Com Caio, apesar de não termos tanta diferença de idade, conseguimos construir, na relação do corpo, esta hierarquia de mãe e filho e, a partir desta descoberta, conseguimos entender onde esta hierarquia também se quebra.

Mesma coisa aconteceu entre eu e Fábio [Assunção, intérprete de Humberto], pois eles têm uma relação de amor impossível. A preparação veio a partir dos encontros com os atores e, num segundo momento, conversamos bastante com pessoas que são conhecedoras da causa PCD, que estavam lá em diversas funções, seja como assistente de direção, atriz e preparadora e muito mais. Essa novela teve este cuidado grande com o texto, com o que se falava, com o que era capacitismo, porque a intenção do texto era dos personagem serem capacitistas, como acontece com Vanessa e Zoé, papéis da Leticia Colin e Regina Casé que são, muitas vezes, capacitistas.

Então, precisávamos entender o que era isto de propósito e onde era o nosso próprio capacitismo. A preparação foi contínua ao longo das filmagens.

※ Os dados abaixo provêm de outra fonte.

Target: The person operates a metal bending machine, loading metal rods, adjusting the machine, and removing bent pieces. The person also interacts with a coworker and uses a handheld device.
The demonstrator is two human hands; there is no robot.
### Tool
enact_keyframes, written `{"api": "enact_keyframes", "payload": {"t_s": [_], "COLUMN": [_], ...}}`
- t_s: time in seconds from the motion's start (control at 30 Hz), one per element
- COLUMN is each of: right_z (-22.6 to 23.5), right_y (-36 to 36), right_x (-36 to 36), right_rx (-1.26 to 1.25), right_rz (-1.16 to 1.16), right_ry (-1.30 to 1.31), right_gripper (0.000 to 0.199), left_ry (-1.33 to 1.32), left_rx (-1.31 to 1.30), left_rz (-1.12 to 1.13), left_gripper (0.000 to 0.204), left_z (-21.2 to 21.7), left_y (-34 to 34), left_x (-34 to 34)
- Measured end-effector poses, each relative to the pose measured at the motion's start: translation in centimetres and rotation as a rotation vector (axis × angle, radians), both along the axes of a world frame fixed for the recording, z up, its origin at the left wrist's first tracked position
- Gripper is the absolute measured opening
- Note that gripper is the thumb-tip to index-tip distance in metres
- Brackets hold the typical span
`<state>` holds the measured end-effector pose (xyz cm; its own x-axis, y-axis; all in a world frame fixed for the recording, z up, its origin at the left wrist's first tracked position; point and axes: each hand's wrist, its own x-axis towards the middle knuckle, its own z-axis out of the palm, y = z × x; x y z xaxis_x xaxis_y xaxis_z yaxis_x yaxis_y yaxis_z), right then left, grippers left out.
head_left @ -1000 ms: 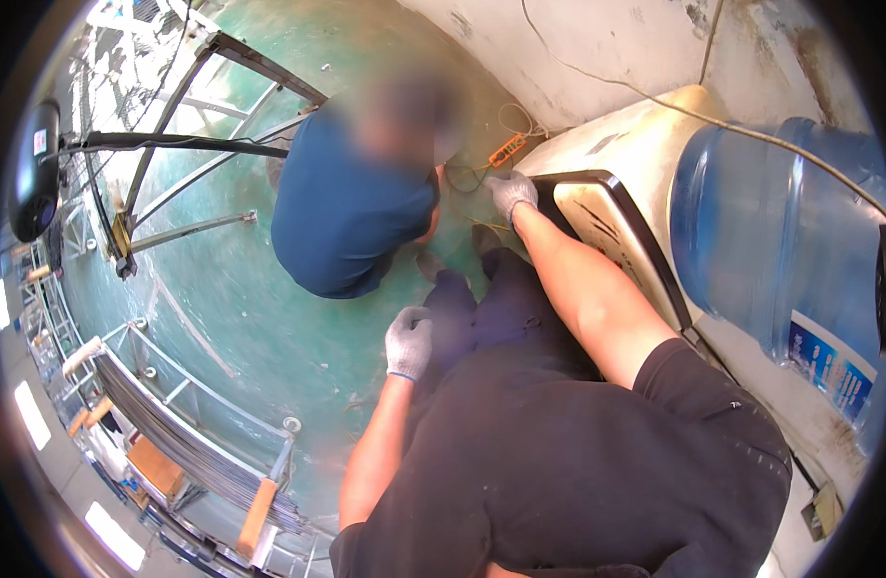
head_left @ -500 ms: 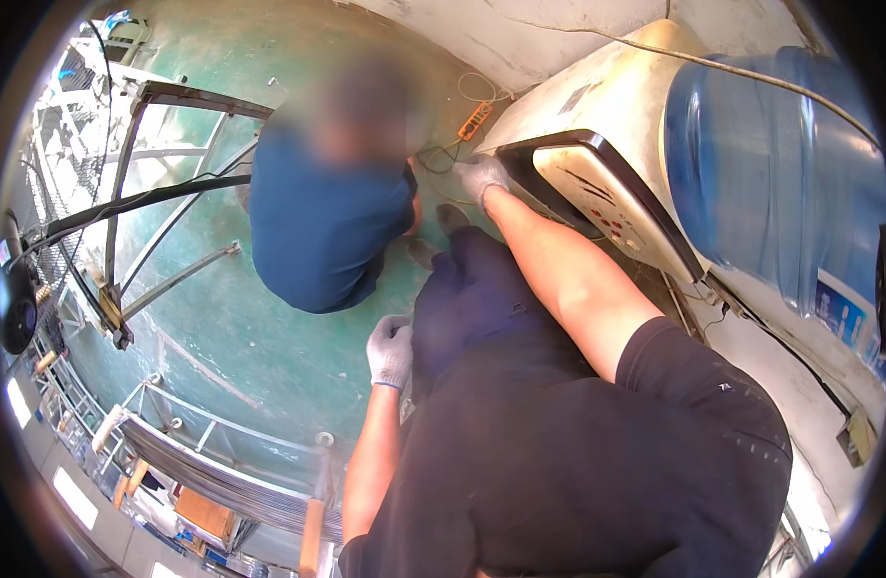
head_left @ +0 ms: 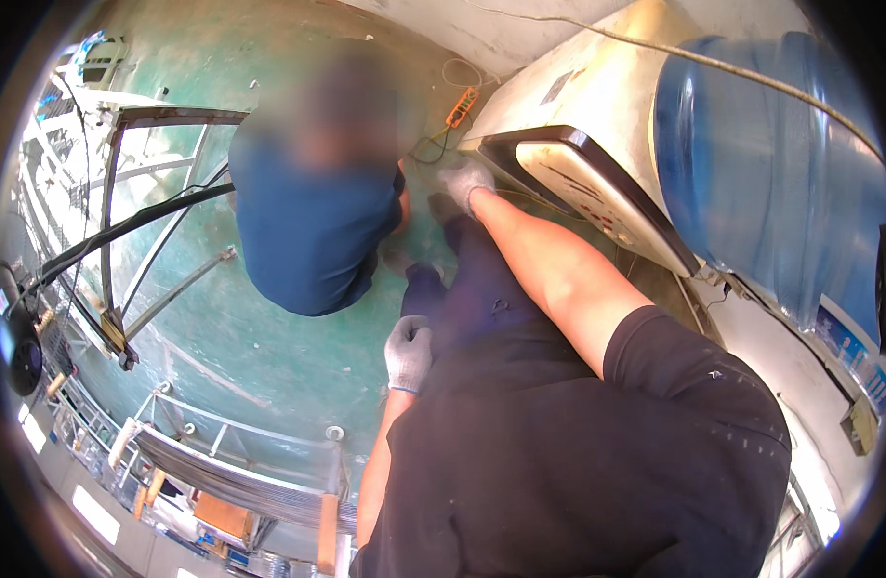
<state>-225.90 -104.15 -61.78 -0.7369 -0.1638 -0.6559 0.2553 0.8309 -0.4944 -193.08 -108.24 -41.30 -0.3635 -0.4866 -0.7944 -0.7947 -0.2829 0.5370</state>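
Note:
My right hand [head_left: 464,181], in a grey work glove, rests on the lower front corner of a cream water dispenser [head_left: 578,135], fingers spread against its dark-framed panel. My left hand [head_left: 409,353], also gloved, hangs beside my dark trouser leg [head_left: 481,308] with its fingers curled and nothing visible in it. A big blue water bottle [head_left: 770,183] sits on top of the dispenser. A person in a blue shirt [head_left: 313,231] crouches on the green floor just left of my right hand.
An orange tool [head_left: 462,106] and thin wires lie on the floor by the dispenser's base. A metal frame [head_left: 125,241] and a black hose [head_left: 115,231] lie at left. Railings and steel bars [head_left: 231,482] run along the lower left edge.
The view has swung so the dispenser and crouching person sit lower and closer. My right hand stays on the dispenser's corner; my left hand stays by my leg.

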Motion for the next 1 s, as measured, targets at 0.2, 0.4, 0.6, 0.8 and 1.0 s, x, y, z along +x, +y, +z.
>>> {"api": "enact_keyframes", "payload": {"t_s": [0.2,0.4,0.6,0.8,1.0], "right_z": [-0.9,-2.3,-4.0,-5.1,-6.9], "right_y": [-0.5,-3.0,-4.1,-3.1,-1.6], "right_x": [0.0,-2.2,-1.7,-0.7,-1.7], "right_rx": [0.010,-0.043,-0.048,-0.023,-0.016], "right_rz": [-0.067,-0.075,-0.104,-0.125,-0.140], "right_ry": [-0.020,0.039,0.007,-0.048,-0.069], "right_gripper": [0.052,0.050,0.048,0.049,0.049], "left_ry": [-0.045,-0.104,-0.116,-0.133,-0.062], "left_rx": [0.004,0.056,0.079,0.123,0.073], "left_rz": [-0.032,-0.019,-0.066,-0.011,-0.038], "left_gripper": [0.023,0.023,0.023,0.023,0.020], "left_z": [-0.9,-4.0,-4.9,-6.4,-8.9], "left_y": [-2.5,-4.5,-2.9,-3.3,-4.4], "left_x": [2.1,4.9,3.4,1.3,0.7]}}
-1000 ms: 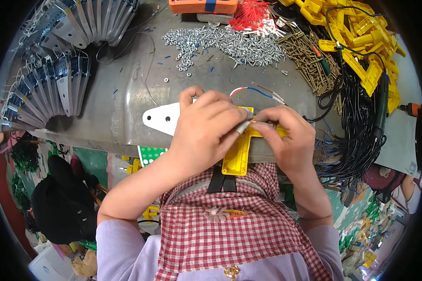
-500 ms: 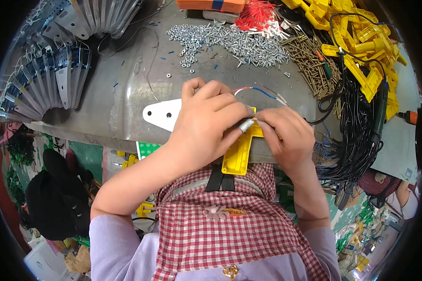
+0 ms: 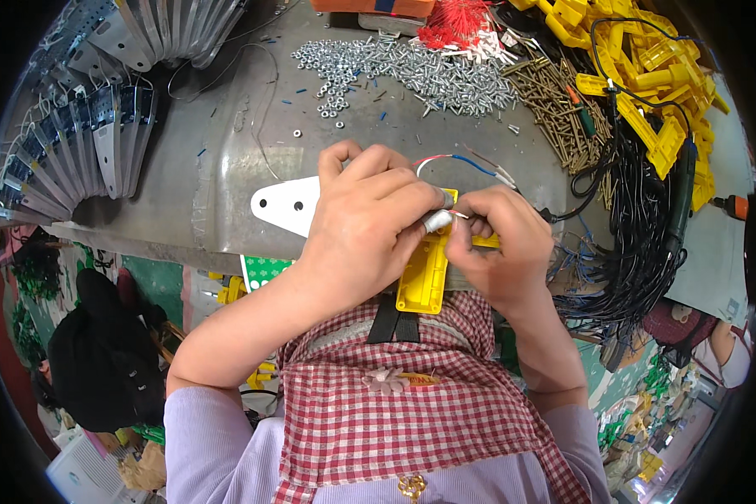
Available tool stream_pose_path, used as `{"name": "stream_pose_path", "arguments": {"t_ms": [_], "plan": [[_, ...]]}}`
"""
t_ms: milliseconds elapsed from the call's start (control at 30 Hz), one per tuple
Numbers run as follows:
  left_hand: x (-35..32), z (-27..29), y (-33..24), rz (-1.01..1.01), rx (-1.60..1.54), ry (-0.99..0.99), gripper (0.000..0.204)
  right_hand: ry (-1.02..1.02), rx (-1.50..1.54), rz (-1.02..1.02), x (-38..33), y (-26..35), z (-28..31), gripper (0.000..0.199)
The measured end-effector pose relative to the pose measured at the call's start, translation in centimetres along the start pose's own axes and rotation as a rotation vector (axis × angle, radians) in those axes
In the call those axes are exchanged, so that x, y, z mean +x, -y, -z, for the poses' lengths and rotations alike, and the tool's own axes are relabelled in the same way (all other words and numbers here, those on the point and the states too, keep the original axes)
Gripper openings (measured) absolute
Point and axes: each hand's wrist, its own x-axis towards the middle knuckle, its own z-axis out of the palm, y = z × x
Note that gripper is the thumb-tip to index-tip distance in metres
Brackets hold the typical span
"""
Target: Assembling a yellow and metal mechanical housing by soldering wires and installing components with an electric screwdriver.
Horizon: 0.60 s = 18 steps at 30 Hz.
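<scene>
My left hand (image 3: 365, 206) lies over one end of a white plate with dark holes (image 3: 281, 208). Its thumb and forefinger, wrapped in something silvery grey, pinch a thin wire (image 3: 459, 215) with a reddish tip. My right hand (image 3: 504, 235) is closed just to the right, its thumb and forefinger meeting at the same wire end. Beneath the fingertips sits a yellow plastic housing (image 3: 420, 286), its open hollow side up, projecting over the table edge. Red, white and blue leads (image 3: 475, 165) curve out behind my hands. My fingers hide the housing's far part.
Loose nuts (image 3: 332, 76) and screws (image 3: 454, 76) are spread at the back, beside brass-coloured long screws (image 3: 554, 105). Yellow plastic parts (image 3: 664, 67) and a bundle of black cables (image 3: 638, 244) lie right. Fanned metal plates with wires (image 3: 84, 139) stand left. A green-patterned piece (image 3: 265, 270) is near the edge.
My right hand has turned and shifted slightly left, its thumb now lower. The reddish wire tip shows more clearly between the fingertips. My left hand stays nearly in place.
</scene>
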Motion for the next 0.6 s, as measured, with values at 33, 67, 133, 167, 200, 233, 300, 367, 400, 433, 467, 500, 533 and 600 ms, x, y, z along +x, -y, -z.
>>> {"name": "stream_pose_path", "arguments": {"t_ms": [33,67,133,167,200,233,300,367,400,433,467,500,533,600], "plan": [[0.1,0.1,-0.2,-0.002,0.005,0.015,0.020,-0.019,-0.064,0.021,0.0,0.0,-0.2,0.021],[0.2,0.1,-0.3,-0.005,0.009,0.030,0.020,-0.038,-0.129,0.042,-0.1,0.1,-0.4,0.022],[0.3,0.1,-0.4,-0.027,0.016,0.048,0.020,-0.045,-0.171,0.082,0.0,0.0,-0.6,0.023],[0.3,0.0,-0.4,-0.050,0.026,0.066,0.020,-0.053,-0.211,0.125,0.0,0.0,-0.6,0.023],[0.3,-0.1,-0.4,-0.052,0.022,0.067,0.020,-0.053,-0.214,0.122,0.0,0.0,-0.5,0.023],[0.3,-0.2,-0.4,-0.076,0.007,0.070,0.021,-0.024,-0.272,0.137,0.0,0.1,-0.4,0.023],[0.3,-0.3,-0.3,-0.102,-0.013,0.077,0.023,0.006,-0.332,0.146,0.0,0.2,-0.1,0.022],[0.2,-0.4,-0.2,-0.163,0.010,0.159,0.019,0.066,-0.364,0.158,0.0,0.3,0.2,0.023],[0.2,-0.4,-0.2,-0.165,0.005,0.161,0.019,0.066,-0.367,0.154,0.0,0.3,0.3,0.023],[0.2,-0.5,-0.1,-0.178,-0.006,0.168,0.020,0.092,-0.391,0.159,0.0,0.3,0.4,0.023],[0.2,-0.6,-0.1,-0.192,-0.018,0.175,0.020,0.117,-0.415,0.164,-0.1,0.4,0.5,0.024],[0.2,-0.7,-0.1,-0.194,-0.022,0.175,0.020,0.118,-0.419,0.161,-0.1,0.4,0.6,0.024],[0.1,-0.8,-0.1,-0.209,-0.023,0.174,0.020,0.142,-0.429,0.148,-0.1,0.6,0.8,0.024],[0.2,-0.9,0.0,-0.224,-0.028,0.173,0.020,0.168,-0.441,0.133,-0.2,0.7,1.0,0.024]]}}
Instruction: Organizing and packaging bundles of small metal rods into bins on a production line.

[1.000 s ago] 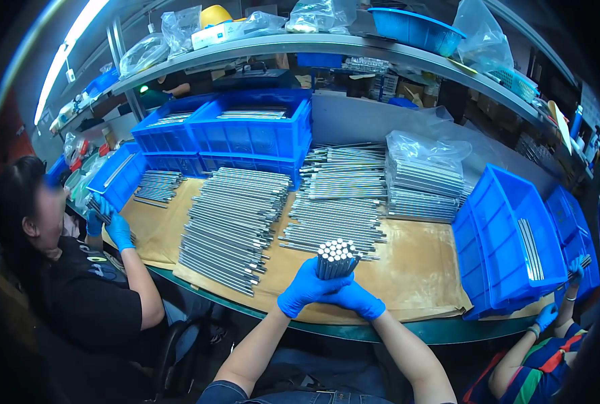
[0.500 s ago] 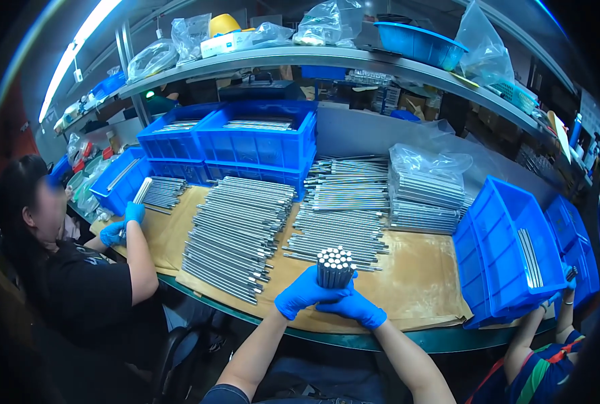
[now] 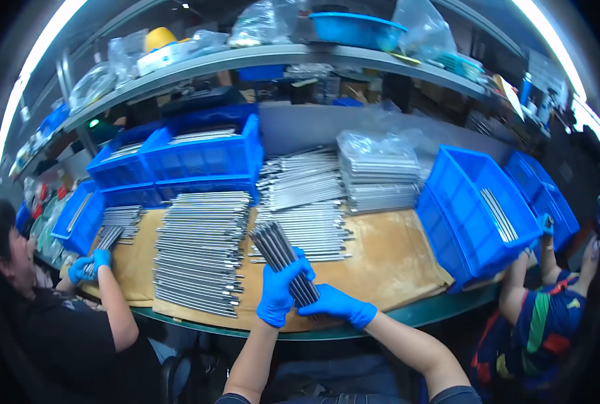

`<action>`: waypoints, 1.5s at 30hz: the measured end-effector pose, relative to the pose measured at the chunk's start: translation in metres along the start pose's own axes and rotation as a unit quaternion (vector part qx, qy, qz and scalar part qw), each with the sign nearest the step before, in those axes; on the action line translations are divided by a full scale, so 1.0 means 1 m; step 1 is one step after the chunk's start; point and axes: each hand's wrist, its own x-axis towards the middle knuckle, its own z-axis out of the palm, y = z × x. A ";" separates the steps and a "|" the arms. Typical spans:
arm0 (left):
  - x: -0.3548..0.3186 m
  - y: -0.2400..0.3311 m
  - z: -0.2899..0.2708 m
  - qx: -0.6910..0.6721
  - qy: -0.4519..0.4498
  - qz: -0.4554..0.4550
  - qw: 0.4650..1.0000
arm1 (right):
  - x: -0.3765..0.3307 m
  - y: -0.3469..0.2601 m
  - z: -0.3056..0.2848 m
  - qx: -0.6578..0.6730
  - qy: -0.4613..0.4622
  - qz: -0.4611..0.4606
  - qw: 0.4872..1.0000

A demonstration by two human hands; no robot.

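Between my gloved hands is a bundle of dark metal rods (image 3: pixel 277 250), its upper end leaning up and to the left. My left hand (image 3: pixel 277 288) wraps round the middle of the bundle. Lower down, my right hand (image 3: pixel 335 304) closes on the bottom end; some of its fingers are hidden. Behind the bundle lies a pile of loose silver rods (image 3: pixel 306 232) on brown paper. To the left, a wide row of rods (image 3: pixel 200 256) is spread side by side.
Blue bins (image 3: pixel 202 158) with rods stand at the back left; another tilted blue bin (image 3: pixel 441 222) is at right. Plastic-wrapped rods (image 3: pixel 381 178) sit behind the brown paper (image 3: pixel 394 259). Co-workers sit at left (image 3: pixel 64 323) and right (image 3: pixel 542 323). A shelf (image 3: pixel 273 55) crosses above.
The bundle has gone from upright, end faces toward me, to tilted left with its sides showing. My left hand has turned with it. The whole view has shifted to the right.
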 end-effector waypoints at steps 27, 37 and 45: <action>-0.120 -0.136 0.088 0.014 0.013 -0.398 0.917 | -0.187 0.111 0.041 0.606 0.001 0.076 0.792; -0.129 -0.127 0.098 -0.011 0.118 -0.391 0.913 | -0.182 0.098 0.011 0.580 -0.075 0.155 0.796; -0.137 -0.114 0.087 0.022 0.177 -0.377 0.909 | -0.187 0.085 0.005 0.522 -0.038 0.202 0.828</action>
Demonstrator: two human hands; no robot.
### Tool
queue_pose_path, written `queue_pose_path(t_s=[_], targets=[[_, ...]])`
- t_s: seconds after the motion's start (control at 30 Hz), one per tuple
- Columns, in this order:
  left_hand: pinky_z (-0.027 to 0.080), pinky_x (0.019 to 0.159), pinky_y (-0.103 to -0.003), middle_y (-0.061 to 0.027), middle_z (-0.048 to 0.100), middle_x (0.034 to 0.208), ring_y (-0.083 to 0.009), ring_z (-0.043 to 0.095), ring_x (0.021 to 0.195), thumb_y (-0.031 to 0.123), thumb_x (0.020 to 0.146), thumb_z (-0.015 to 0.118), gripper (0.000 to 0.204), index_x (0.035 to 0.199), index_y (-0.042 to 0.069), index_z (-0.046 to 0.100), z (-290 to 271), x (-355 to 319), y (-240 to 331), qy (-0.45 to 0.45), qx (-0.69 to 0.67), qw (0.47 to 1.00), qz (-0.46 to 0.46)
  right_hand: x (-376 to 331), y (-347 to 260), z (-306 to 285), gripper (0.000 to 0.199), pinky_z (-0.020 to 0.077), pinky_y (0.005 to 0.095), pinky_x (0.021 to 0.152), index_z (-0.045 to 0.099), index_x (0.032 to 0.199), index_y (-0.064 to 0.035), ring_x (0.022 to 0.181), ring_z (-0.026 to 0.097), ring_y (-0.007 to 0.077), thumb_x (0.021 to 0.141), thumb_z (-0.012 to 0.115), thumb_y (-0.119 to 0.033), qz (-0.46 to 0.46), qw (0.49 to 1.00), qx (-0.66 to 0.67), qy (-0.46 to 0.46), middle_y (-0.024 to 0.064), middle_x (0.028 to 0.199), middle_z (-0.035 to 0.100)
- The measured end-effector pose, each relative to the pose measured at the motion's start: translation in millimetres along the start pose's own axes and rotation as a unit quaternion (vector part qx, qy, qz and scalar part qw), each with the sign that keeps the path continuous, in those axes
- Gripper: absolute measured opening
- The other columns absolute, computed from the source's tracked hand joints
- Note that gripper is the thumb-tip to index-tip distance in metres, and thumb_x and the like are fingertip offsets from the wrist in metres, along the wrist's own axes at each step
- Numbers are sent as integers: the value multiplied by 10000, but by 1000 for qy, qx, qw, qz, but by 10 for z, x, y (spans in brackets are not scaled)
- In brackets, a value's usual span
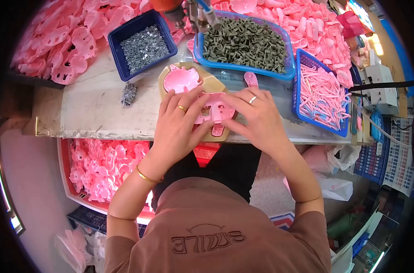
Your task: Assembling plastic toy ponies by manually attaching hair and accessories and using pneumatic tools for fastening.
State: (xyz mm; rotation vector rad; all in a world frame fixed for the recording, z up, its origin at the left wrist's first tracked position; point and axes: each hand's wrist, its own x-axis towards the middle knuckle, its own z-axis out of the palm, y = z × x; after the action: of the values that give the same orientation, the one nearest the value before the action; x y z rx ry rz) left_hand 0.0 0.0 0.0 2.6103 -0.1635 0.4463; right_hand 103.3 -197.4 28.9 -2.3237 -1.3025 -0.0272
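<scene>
Both my hands meet over a pink plastic shell part (214,109) lying on a tan wooden jig (212,84) at the front of the workbench. My left hand (179,123) presses its left side with thumb and fingers. From the right, my right hand (257,116) pinches the same part. A second pink shell (182,78) sits in the jig's far recess, untouched. A small pink piece (251,79) lies just beyond my right fingers.
Behind the jig stand a blue bin of small grey screws (144,45), a blue basket of dark green clips (245,43) and a blue basket of thin pink pieces (323,93). Pink shells are heaped at the back left (56,41) and back right (311,27). A red crate of pink parts (102,168) sits below the bench.
</scene>
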Motion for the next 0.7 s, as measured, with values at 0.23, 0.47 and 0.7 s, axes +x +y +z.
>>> queue_pose_path(t_s=[0.23, 0.47, 0.7], targets=[[377, 1082, -463, -85, 557, 1351, -312, 508, 1212, 282, 814, 740, 557, 1303, 78, 572, 7, 10, 18, -12, 10, 1000, -3, 3, -37, -7, 459, 431, 394, 914, 674, 1171, -112, 1020, 607, 221, 755, 789, -268, -13, 999, -42, 8, 28, 1065, 664], [414, 1051, -438, -66, 567, 1368, -327, 487, 1271, 279, 802, 748, 554, 1296, 81, 592, -35, 19, 15, -7, 35, 999, -18, 18, -15, 48, 459, 425, 405, 930, 669, 1162, -110, 1003, 610, 210, 745, 787, -261, -22, 998, -45, 24, 20, 1063, 665], [413, 1073, -443, -79, 586, 1366, -333, 490, 1287, 249, 769, 785, 581, 1296, 81, 605, 6, -3, 32, -2, 13, 1000, -9, -33, -13, 118, 455, 412, 418, 946, 671, 1155, -104, 1001, 612, 213, 743, 790, -255, -18, 999, -46, 18, 30, 1061, 665]])
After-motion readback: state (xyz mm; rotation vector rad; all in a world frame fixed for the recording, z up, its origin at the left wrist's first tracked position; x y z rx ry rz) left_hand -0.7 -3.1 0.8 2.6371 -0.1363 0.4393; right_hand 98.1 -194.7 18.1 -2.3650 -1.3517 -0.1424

Por exemplo, a Judite, acho que é capacitista em muitos momentos e acho interessante isto aparecer como reflexão. Ela não faz por maldade, por implicância ou sadismo, como aparece nas falas da Vanessa. Judite traz este capacitismo na insistência sobre o que é certo para Maira fazer e, nestes casos, ela acaba menosprezando e passando por cima da autonomia da Maíra.

CEFComo foi a expectativa para estrear um produto que iria unicamente para streaming?

Mariana – Para mim, pessoalmente, não é novidade. Venho do cinema e, por isto, acho normal esta sensação de gravar um trabalho e saber que ele não vai para o ar naquela mesma hora. Então, neste caso, já cheguei com esta bagagem. Mas, enquanto recebíamos os capítulos, íamos gravando e isto caracteriza uma obra aberta. Mas, as pessoas não veem deste jeito. Por ser uma novela, estávamos no escuro, sem saber aonde ia dar. Novela, linguagem totalmente brasileira e popular, é uma das coisas que sabemos fazer e consumir melhor. Então, nos questionamos sobre como esta velha linguagem se adaptaria a uma nova plataforma.

No caso de ‘Todas as Flores’, no começo, tínhamos uma incógnita. Depois, quando estreou, foi um tremendo sucesso, muito surpreendente e até hoje é impressionante ver como uma obra deste gênero, sem ser exibida na televisão aberta, pode ter alcance tão grande.

CEF – Tem autores que não gostam dos ‘cacos’ em cena, dos improvisos… Como foi isto em ‘Todas as Flores’? Vocês seguiam à risca o texto do João Emanuel ou havia esta liberdade do improviso?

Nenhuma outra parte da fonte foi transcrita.